What you should do => Nothing outside the range is wanted. Repeat exactly the lines below from the one with "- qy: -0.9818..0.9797" through the one with "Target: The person".

Information shown =>
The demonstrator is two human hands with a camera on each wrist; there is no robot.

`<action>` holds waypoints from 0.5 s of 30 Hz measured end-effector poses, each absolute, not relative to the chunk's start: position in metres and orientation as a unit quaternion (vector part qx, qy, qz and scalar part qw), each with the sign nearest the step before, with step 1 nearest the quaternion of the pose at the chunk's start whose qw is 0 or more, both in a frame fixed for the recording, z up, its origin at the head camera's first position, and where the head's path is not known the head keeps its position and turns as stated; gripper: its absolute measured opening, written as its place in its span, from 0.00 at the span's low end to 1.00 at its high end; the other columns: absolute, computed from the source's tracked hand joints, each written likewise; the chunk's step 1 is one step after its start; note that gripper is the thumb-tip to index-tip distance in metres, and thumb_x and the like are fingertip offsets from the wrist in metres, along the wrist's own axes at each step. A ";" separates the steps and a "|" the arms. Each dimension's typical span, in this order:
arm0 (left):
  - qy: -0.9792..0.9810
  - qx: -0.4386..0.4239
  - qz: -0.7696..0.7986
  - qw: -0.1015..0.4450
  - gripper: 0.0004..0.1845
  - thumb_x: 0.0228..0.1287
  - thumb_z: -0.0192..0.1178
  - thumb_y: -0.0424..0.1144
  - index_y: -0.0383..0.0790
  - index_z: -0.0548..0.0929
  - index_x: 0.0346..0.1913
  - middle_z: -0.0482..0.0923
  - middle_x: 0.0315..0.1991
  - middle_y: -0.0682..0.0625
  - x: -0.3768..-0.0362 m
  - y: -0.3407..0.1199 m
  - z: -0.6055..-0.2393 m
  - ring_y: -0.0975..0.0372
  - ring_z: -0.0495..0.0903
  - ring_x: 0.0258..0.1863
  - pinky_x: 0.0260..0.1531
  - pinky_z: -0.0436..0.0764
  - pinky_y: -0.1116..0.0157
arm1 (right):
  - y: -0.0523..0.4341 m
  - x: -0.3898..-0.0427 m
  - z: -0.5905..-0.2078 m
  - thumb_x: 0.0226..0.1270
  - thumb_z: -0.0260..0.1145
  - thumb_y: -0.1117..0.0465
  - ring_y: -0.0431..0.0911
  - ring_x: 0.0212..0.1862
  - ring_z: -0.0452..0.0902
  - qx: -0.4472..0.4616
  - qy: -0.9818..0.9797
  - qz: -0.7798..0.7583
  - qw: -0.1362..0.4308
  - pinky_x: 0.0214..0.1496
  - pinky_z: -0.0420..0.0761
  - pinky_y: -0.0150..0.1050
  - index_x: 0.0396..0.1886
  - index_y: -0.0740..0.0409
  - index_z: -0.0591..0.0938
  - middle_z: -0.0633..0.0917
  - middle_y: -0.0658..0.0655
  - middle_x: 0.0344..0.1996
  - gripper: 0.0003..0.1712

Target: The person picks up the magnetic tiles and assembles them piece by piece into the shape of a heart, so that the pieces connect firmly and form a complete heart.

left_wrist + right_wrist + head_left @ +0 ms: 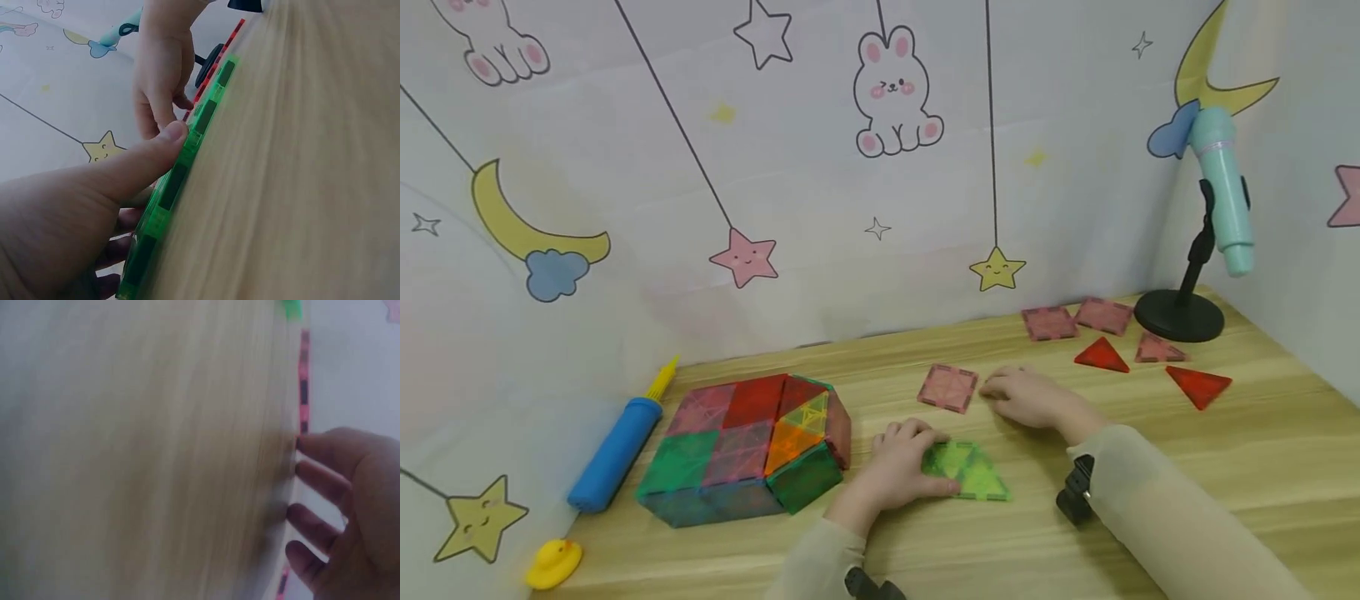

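Observation:
My left hand (pixel 898 468) holds a light green piece of joined magnetic tiles (pixel 973 472) lying low over the table. Its thumb (pixel 159 147) is along the near edge, with the fingers curled at the left and far side. My right hand (pixel 1026 396) is on the table further back, fingers loosely bent and spread. Its fingertips (pixel 302 444) come right up to the edge of a pink square tile (pixel 948 388). To the left of my left hand stands a box-like block (pixel 741 450) built of red, pink, green, orange and yellow tiles.
Pink squares (pixel 1049 323), red triangles (pixel 1198 386) and a pink triangle (pixel 1159 348) lie at the back right. Behind them stands a mint microphone (pixel 1223 183) on a black stand. A blue pump (pixel 616 454) and a yellow rubber duck (pixel 554 563) are at the left edge.

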State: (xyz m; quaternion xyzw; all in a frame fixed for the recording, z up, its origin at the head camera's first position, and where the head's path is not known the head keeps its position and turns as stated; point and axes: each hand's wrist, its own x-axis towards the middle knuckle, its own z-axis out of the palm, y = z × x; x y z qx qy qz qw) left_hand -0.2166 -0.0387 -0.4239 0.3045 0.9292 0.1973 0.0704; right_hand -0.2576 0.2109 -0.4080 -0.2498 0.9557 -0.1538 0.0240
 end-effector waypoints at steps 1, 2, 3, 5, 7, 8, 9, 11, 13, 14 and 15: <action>0.929 0.303 0.201 0.072 0.36 0.49 0.65 0.64 0.50 0.75 0.60 0.67 0.55 0.53 -0.215 -0.041 -0.423 0.54 0.63 0.55 0.53 0.61 0.51 | 0.213 -0.256 -0.407 0.66 0.57 0.64 0.60 0.60 0.67 -0.241 0.958 -0.154 0.019 0.63 0.57 0.60 0.56 0.62 0.78 0.75 0.64 0.56 0.19; 0.928 0.301 0.206 0.075 0.36 0.49 0.66 0.63 0.48 0.75 0.59 0.68 0.54 0.52 -0.213 -0.043 -0.422 0.55 0.64 0.54 0.53 0.62 0.52 | 0.214 -0.254 -0.406 0.66 0.58 0.63 0.60 0.59 0.68 -0.234 0.959 -0.159 0.012 0.62 0.58 0.60 0.54 0.62 0.79 0.76 0.64 0.54 0.18; 0.927 0.299 0.213 0.076 0.36 0.48 0.67 0.62 0.46 0.75 0.57 0.68 0.52 0.52 -0.212 -0.046 -0.422 0.55 0.64 0.53 0.53 0.62 0.53 | 0.213 -0.251 -0.405 0.66 0.58 0.62 0.61 0.59 0.68 -0.232 0.959 -0.164 0.009 0.62 0.59 0.60 0.54 0.62 0.79 0.76 0.65 0.54 0.18; 0.926 0.296 0.221 0.075 0.35 0.47 0.69 0.60 0.43 0.75 0.55 0.68 0.50 0.51 -0.211 -0.050 -0.420 0.56 0.64 0.51 0.53 0.63 0.55 | 0.209 -0.247 -0.404 0.67 0.59 0.60 0.61 0.59 0.67 -0.242 0.955 -0.171 0.002 0.62 0.59 0.60 0.57 0.64 0.77 0.76 0.66 0.55 0.21; 0.925 0.299 0.226 0.068 0.34 0.47 0.70 0.59 0.42 0.73 0.53 0.69 0.48 0.51 -0.211 -0.053 -0.419 0.56 0.66 0.50 0.54 0.63 0.55 | 0.200 -0.245 -0.404 0.67 0.58 0.58 0.62 0.60 0.66 -0.261 0.950 -0.172 0.002 0.62 0.59 0.60 0.60 0.64 0.74 0.74 0.66 0.57 0.24; 0.924 0.300 0.227 0.066 0.34 0.47 0.70 0.58 0.42 0.73 0.52 0.70 0.47 0.51 -0.211 -0.053 -0.419 0.57 0.66 0.49 0.54 0.63 0.56 | 0.197 -0.246 -0.405 0.67 0.59 0.57 0.62 0.61 0.66 -0.270 0.948 -0.167 0.003 0.62 0.59 0.60 0.61 0.65 0.73 0.73 0.66 0.58 0.25; 0.923 0.302 0.230 0.065 0.33 0.47 0.70 0.58 0.43 0.72 0.52 0.71 0.47 0.51 -0.211 -0.053 -0.419 0.58 0.67 0.49 0.54 0.64 0.56 | 0.193 -0.246 -0.405 0.67 0.58 0.56 0.62 0.61 0.65 -0.274 0.948 -0.160 0.007 0.61 0.59 0.60 0.62 0.64 0.73 0.72 0.66 0.59 0.26; 0.920 0.304 0.241 0.066 0.33 0.47 0.70 0.57 0.43 0.71 0.52 0.71 0.46 0.51 -0.211 -0.053 -0.420 0.59 0.68 0.48 0.53 0.65 0.58 | 0.190 -0.247 -0.406 0.66 0.59 0.56 0.63 0.60 0.65 -0.271 0.952 -0.142 0.008 0.61 0.60 0.60 0.62 0.62 0.73 0.71 0.65 0.61 0.27; 0.913 0.296 0.271 0.078 0.33 0.50 0.70 0.55 0.43 0.70 0.55 0.70 0.47 0.51 -0.209 -0.053 -0.421 0.59 0.69 0.48 0.52 0.68 0.59 | 0.192 -0.249 -0.409 0.65 0.59 0.56 0.64 0.59 0.66 -0.254 0.959 -0.124 -0.001 0.60 0.62 0.59 0.61 0.60 0.75 0.72 0.64 0.60 0.25; 0.908 0.288 0.293 0.085 0.32 0.52 0.69 0.53 0.42 0.70 0.56 0.69 0.47 0.50 -0.208 -0.053 -0.422 0.58 0.69 0.48 0.51 0.69 0.59 | 0.196 -0.249 -0.410 0.65 0.59 0.57 0.64 0.59 0.66 -0.246 0.962 -0.119 -0.008 0.59 0.63 0.59 0.59 0.59 0.76 0.73 0.63 0.60 0.24; 0.902 0.279 0.317 0.089 0.31 0.54 0.68 0.51 0.42 0.70 0.57 0.68 0.48 0.49 -0.207 -0.053 -0.423 0.58 0.69 0.49 0.50 0.70 0.59 | 0.202 -0.250 -0.411 0.65 0.59 0.58 0.64 0.58 0.67 -0.238 0.964 -0.116 -0.013 0.59 0.63 0.59 0.58 0.59 0.77 0.73 0.63 0.59 0.22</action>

Written reply =>
  - qy: -0.9818..0.9797
  - qz: -0.7798..0.7583
  - qw: -0.1362..0.4308
  - pinky_x: 0.0214..0.1496
  - pinky_z: -0.0420..0.0761
  - pinky_y: -0.0150..0.1050
  - index_x: 0.0396..0.1886
  - index_y: -0.0740..0.0409
  - index_z: -0.0591..0.0938
  - middle_z: -0.0633..0.0917
  - middle_y: -0.0658..0.0655
  - middle_x: 0.0344..0.1996
  - gripper: 0.0003..0.1712

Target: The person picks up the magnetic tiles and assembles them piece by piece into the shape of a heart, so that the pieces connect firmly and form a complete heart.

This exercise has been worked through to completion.